Si des disparités sont percevables au sein du territoire, cela a également une incidence sur l’accès aux EAJE pour les familles. Bien que cette diversité d’offre dans les lieux d’accueil puisse apparaître comme une manière à ce que chaque famille puisse trouver la solution qui lui convient le mieux en termes d’organisation et de disponibilité, cela ne se traduit pas tout à fait comme cela en réalité. Cette liberté de choix entre les différentes solutions de gardes n’existant guère. Ce choix s’avèrant être davantage imposé. Bien que de nombreuses aides financières puissent exister pour la garde d’enfant, la situation économique des parents reste néanmoins un facteur influençant énormément le choix du mode de garde. Ainsi, les accueils formels collectifs, comme les assistant(e)s maternel(le)s, sont relativement peu fréquentés par les ménages les plus défavorisés, non seulement à cause de leur coût trop onéreux, mais aussi car l’offre et l’accessibilité y sont plus compliquées sur leur territoire. (Leprince, 2003 ; Schillinger, 2014 ; Terranova, 2017) Le choix des ménages pour un mode de garde va également dépendre de leur propre situation familiale. (CNAF, 2018b) Le choix des parents sur la solution de garde pour leur enfant s’avère donc dépendant des revenus, des prestations accessibles, de la composition de leur famille (un ou plusieurs enfants, parents actifs ou non) et de l’offre disponible sur leur territoire. Mais les taux de prise en charge en fonction de ces facteurs n’évoluent pas de façon proportionnelle. Ainsi, seules les familles les plus aisées ont réellement un choix de liberté au regard des modes de garde proposés. De ce fait, le désir des parents pour la garde de leur enfant n’est pas toujours pleinement satisfait (Figure 7). (Leprince, 2003)

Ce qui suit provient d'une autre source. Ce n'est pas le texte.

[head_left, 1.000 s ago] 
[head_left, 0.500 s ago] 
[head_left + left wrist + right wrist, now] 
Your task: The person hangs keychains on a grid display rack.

Figure 7 : Modes d’accueil souhaités à la naissance et utilisés lors de la rentrée 2017

Source : CNAF, 2018b

Les possibilités d’accueil du jeune enfant restent donc très dépendantes de situations territorio-socio-parentales très différenciées, ce qui peut expliquer en grande partie que les parents constituent la première solution de garde des enfants (Figure 4), bien que ce ne soit pas forcément leur volonté première. (Figure 7)

Progressivement, des objectifs plus qualitatifs viennent se greffer à ceux quantitatifs évoqués plus haut, afin de pouvoir pallier en partie à ces disparités. Notamment, celui d’encourager la mixité sociale des enfants accueillis en crèche, au sein desquelles les enfants de couples biactifs de catégorie socio-professionnelle plutôt aisée sont davantage représentés. Un certain nombre de place doit dorénavant être réservé pour accueillir des enfants de familles défavorisées, en insertion sociale ou professionnelle. (CNAF, 2018b ; IGAS, 2017) Mais ce passage du quantitatif au qualitatif se traduit également dans les orientations et dynamiques mises en place pour l’accueil et le soin apportés à l’enfant en tant que tel.